Fried Green Tomatoes with Goat Cheese and Balsamic Glaze
- T Brogan
- Aug 3, 2020
- 3 min read
Fried green tomatoes have been one of my favorite foods from a very young age! When I was little my mom had a tomato plant growing in our backyard and I was always so eager to pick the tomatoes off the tree. I could never wait until they were ripe and red so my mom would let me pick them green and then she would fry them up for lunch! Green tomatoes are much more firm than ripe red tomatoes and honestly have a bit of an acidic/sour taste, but when fried they taste delicious! There are a lot of fried green tomato recipes out there but this one is about as simple as it gets. Dip the tomatoes in flour, then egg wash and then breading. Some recipes will call for cornmeal and others will call for panko, but I use a mix of both. The cornmeal does a great job of holding the fry together and the panko makes it a little lighter. Then pan fry the tomatoes in oil for 2 to 3 minutes on each side and you’re done! You can eat the fried tomatoes plain or add goat cheese and balsamic like I did, either way they will be delicious!

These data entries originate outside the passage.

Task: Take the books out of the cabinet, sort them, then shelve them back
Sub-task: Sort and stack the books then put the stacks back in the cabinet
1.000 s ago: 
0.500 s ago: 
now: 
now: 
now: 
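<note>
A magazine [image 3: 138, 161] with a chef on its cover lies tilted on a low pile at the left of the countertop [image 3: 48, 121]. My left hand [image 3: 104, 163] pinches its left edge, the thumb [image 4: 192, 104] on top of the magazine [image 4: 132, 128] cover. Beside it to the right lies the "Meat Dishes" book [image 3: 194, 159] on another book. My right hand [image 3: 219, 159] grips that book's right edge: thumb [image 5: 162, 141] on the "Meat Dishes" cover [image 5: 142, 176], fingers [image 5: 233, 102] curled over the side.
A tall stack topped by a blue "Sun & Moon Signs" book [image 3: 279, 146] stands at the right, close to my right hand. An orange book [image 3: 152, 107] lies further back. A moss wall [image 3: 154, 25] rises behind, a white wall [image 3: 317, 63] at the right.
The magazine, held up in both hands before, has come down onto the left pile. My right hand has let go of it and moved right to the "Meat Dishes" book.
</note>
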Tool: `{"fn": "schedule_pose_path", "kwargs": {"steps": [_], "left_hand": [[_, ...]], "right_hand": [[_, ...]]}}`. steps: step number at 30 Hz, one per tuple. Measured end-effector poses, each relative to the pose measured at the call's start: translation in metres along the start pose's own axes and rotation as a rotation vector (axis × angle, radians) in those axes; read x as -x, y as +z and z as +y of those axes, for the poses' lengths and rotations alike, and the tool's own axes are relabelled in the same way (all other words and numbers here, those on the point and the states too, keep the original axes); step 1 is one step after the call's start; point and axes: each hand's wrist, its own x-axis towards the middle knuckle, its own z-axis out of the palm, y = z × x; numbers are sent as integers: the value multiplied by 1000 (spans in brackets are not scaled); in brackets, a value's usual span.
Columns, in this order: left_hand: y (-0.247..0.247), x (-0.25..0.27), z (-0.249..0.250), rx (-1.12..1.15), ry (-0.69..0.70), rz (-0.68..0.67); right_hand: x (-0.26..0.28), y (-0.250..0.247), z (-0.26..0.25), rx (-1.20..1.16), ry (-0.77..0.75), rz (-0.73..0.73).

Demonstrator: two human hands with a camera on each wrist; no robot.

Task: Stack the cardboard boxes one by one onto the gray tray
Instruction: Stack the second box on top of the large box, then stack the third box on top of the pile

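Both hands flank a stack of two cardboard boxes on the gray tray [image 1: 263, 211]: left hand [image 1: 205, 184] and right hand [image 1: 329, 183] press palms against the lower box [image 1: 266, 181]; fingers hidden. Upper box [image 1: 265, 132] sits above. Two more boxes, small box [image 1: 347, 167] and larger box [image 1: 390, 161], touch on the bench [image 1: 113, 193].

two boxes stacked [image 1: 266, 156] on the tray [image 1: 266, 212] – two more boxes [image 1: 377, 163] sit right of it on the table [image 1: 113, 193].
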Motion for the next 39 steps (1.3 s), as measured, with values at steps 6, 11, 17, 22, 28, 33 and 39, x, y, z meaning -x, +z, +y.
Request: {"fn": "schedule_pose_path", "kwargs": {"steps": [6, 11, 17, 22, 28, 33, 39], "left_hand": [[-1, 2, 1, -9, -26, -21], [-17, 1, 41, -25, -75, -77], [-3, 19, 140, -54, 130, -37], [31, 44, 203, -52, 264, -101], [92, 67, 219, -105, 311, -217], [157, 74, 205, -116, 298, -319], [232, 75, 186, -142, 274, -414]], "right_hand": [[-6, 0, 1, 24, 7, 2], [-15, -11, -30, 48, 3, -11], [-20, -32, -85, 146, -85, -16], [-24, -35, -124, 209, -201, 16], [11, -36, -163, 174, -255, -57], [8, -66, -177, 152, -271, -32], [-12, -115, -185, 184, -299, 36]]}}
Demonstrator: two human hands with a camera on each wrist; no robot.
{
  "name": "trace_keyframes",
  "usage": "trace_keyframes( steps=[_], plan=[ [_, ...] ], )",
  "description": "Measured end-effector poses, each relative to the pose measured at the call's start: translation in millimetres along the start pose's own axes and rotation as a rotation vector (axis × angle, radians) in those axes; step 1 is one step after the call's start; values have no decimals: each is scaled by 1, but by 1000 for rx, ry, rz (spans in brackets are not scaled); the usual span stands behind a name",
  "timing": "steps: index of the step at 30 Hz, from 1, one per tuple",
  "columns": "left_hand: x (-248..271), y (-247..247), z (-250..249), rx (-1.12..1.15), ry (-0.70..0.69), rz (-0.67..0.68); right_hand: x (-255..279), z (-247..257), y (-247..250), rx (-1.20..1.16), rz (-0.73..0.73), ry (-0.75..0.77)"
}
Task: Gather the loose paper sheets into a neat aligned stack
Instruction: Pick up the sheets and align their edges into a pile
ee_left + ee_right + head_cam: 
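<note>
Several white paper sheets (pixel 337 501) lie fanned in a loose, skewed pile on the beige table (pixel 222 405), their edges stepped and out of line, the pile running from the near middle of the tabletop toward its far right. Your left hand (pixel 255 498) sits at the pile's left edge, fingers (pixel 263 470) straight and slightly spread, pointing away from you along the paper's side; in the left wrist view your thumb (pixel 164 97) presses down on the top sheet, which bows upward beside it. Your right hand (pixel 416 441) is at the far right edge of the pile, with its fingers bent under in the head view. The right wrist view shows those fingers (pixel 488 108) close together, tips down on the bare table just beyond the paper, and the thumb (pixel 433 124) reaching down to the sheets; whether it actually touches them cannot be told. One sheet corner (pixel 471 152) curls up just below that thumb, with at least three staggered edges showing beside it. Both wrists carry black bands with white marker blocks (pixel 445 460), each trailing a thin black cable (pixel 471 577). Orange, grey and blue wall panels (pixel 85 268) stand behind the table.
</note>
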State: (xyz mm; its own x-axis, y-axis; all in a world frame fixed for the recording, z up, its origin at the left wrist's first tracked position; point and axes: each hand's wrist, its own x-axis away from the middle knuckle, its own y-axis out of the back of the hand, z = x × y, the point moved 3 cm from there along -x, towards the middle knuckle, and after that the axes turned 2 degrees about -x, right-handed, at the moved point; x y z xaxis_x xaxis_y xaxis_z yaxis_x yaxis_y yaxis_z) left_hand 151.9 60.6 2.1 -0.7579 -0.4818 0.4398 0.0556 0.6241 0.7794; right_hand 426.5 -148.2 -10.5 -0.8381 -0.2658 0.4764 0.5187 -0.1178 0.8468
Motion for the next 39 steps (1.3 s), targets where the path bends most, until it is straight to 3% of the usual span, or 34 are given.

* I ended up using one very large green tomato and cut it into 4 circular slices and then cut each of those in half, resulting in 8 still large fried green tomato halves (not all pictured here). I would recommend this method or using 2 smaller green tomatoes!*
Serves 3 to 4 as an Appetizer
Ingredients:
1 Large Green Tomato or 2 Smaller Green Tomatoes
1 Egg
½ Cup of Flour
½ Cup of Panko Breadcrumbs
½ Cup of Cornmeal
¼ to ½ cup of Vegetable Oil or Canola Oil (either will work so just use what you have!)
Salt
Goat Cheese Crumbles
Balsamic Glaze
2 to 3 Basil Leaves
1. Slice tomatoes about ¼ to ½ inch thick. Sprinkle a little bit of salt on the tomatoes and set them aside.

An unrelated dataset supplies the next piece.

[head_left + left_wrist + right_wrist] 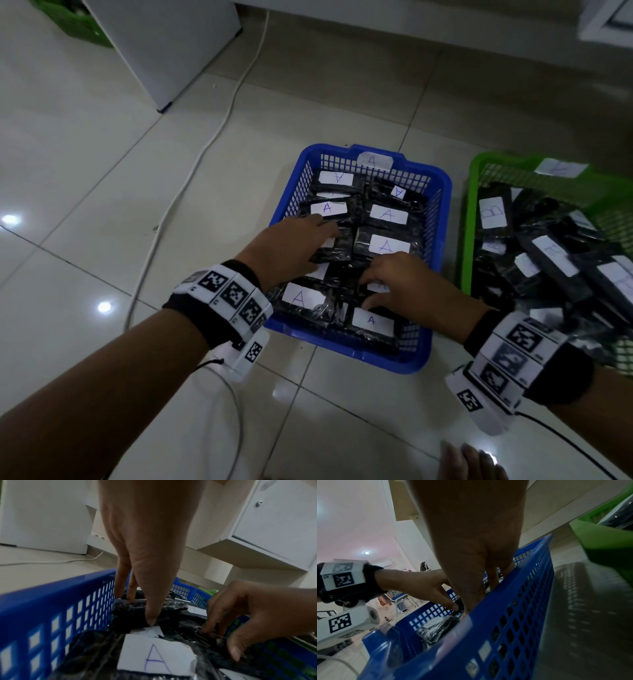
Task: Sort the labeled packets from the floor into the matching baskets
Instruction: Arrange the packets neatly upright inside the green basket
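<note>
A blue basket tagged A holds several black packets with white A labels. My left hand reaches into its left half and grips a black packet. In the left wrist view the thumb and fingers pinch that packet above an A label. My right hand is in the basket's near middle, its fingers and thumb curled onto another black packet. In the right wrist view the blue wall hides the right fingertips. A green basket to the right holds B packets.
A white cable runs over the tiled floor left of the blue basket. A white cabinet stands at the back left, with a green crate behind it. Bare toes show at the bottom edge.
</note>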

2. Set up your breading station using three shallow plates or bowls. Add flour to one dish, beat the egg in another dish (sometimes I add a dash of water to make sure there is enough liquid for all the tomatoes) and combine panko and cornmeal with another dash of salt in the last dish.
3. Heat a large pan over medium to high heat and add about ¼ to ⅓ cup of oil. You want to make sure the entire pan is covered with oil.

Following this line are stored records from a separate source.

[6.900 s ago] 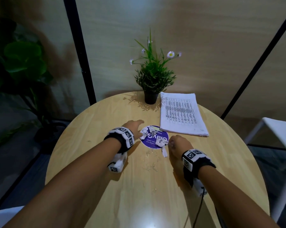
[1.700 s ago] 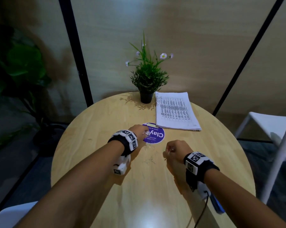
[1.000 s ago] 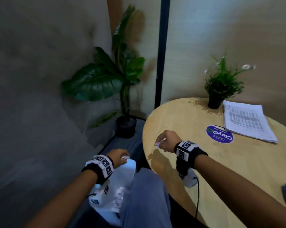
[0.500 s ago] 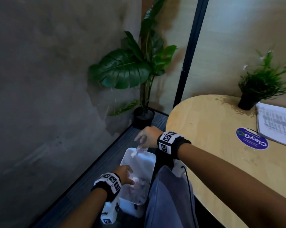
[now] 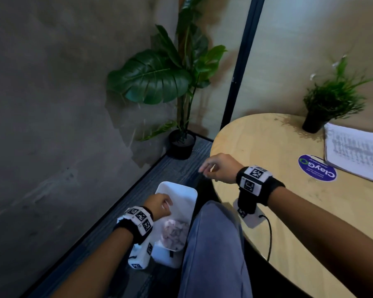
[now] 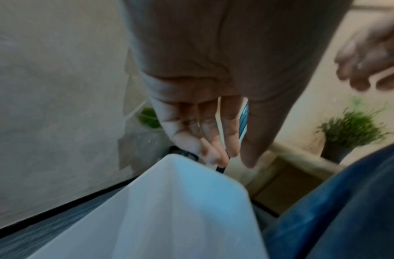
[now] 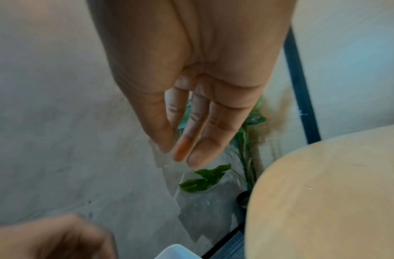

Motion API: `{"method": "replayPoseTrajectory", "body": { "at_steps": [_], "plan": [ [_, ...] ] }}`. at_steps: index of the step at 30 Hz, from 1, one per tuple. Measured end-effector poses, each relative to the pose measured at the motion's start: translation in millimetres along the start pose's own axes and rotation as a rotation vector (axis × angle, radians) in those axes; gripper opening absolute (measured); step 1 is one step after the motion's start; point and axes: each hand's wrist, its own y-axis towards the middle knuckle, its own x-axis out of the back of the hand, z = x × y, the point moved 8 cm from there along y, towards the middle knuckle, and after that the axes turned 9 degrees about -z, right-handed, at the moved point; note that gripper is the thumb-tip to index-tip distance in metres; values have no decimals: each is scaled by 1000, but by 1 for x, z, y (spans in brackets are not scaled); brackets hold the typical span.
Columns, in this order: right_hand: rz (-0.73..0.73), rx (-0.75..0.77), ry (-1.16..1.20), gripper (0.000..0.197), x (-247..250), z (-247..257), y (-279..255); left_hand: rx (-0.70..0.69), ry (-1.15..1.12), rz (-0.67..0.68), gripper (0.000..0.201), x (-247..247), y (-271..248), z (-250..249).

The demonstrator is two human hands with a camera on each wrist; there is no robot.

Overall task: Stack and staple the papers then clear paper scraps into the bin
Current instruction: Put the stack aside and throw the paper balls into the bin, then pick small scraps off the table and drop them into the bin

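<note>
A white bin (image 5: pixel 182 191) stands on the floor left of the table, with crumpled paper scraps (image 5: pixel 174 230) lying in it. My left hand (image 5: pixel 161 204) hangs over the bin's near rim, fingers loose and nothing in them; the left wrist view shows the hand (image 6: pixel 225 154) above the bin (image 6: pixel 180 201). My right hand (image 5: pixel 213 168) hovers higher, by the table's left edge, and the right wrist view shows the right hand (image 7: pixel 182 154) with straight, empty fingers. The stack of printed papers (image 5: pixel 357 151) lies at the table's far right.
The round wooden table (image 5: pixel 278 201) carries a purple round sticker (image 5: pixel 316 171) and a small potted plant (image 5: pixel 323 104). A large leafy plant (image 5: pixel 170 82) stands in the corner by the grey wall. My leg in jeans (image 5: pixel 213 244) is beside the bin.
Both hands carried scraps from the table to the bin and let them go. Since half a second ago the right hand has risen from over the bin toward the table edge.
</note>
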Motion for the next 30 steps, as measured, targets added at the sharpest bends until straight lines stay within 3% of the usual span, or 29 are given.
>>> {"method": "replayPoseTrajectory", "body": {
  "at_steps": [4,7,11,14,15,19,23,26,30],
  "plan": [
    [-172,-154,144,13,31,-53,-54,-87,-139,-210,13,49,0,-59],
    [-294,-286,249,18,47,-94,-104,-195,-212,-279,11,71,-9,-120],
    [-407,-460,253,33,64,-147,-175,-366,-209,-227,6,63,-16,-203],
    [-417,-590,181,20,72,-183,-223,-433,-55,-121,19,24,-10,-256],
    [-385,-632,128,18,74,-194,-237,-433,10,-68,30,6,-5,-268],
    [-180,-791,-108,44,77,-233,-287,-320,252,125,67,-64,16,-293],
    [-286,-949,-357,52,110,-270,-342,-217,520,171,84,-108,32,-289],
    [-297,-1082,-329,61,123,-294,-380,-114,556,132,89,-121,39,-276],
    [-247,-1082,-177,82,121,-323,-402,-60,526,128,95,-139,64,-259]
  ]
}}
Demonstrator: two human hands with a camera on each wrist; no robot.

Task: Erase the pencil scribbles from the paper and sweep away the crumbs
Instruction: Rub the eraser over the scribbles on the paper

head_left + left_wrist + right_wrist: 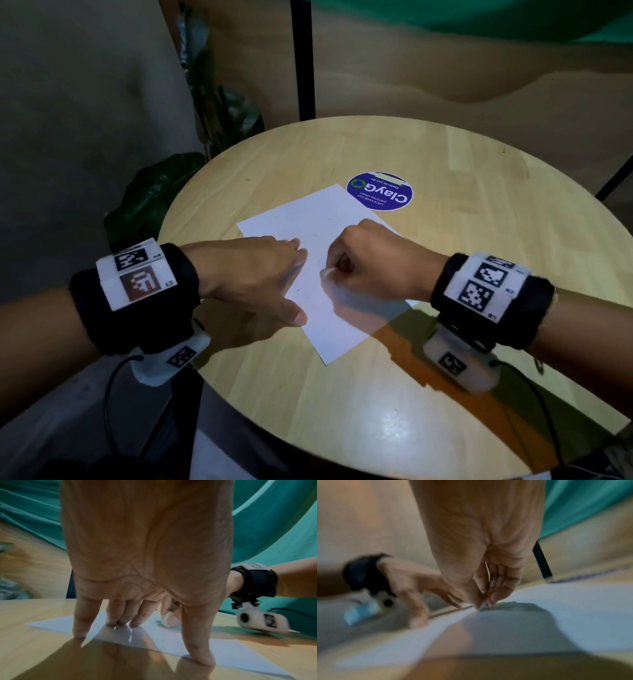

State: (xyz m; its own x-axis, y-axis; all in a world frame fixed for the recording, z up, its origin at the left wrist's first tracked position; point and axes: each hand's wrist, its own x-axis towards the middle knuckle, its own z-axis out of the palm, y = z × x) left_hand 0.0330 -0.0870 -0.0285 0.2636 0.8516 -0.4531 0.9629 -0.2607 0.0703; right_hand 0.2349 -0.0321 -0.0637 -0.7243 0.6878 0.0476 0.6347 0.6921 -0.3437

4. Bread the tomatoes starting with flour and shaking off any excess. Then dip in the egg mixture and then the panko and cornmeal. You want to make sure that every tomato is fully coated in the mixture.
5. Once the oil is heated add the tomatoes and cook on one side for 2 to 3 minutes until golden brown. Using a spatula or tongs flip the tomatoes to the other side and continue to cook for another 2 to 3 minutes. Remove fried tomatoes and place on a plate lined with a paper towel to drain. Immediately add a pinch of salt once they are done frying.
6. Top tomatoes with goat cheese crumbles, balsamic glaze and thinly sliced basil - enjoy!
Note: You may have to do this in batches depending on how many tomatoes you use and how large of a pan you use. Make sure not to overcrowd the pan or it will take longer to cook and not get as crisp.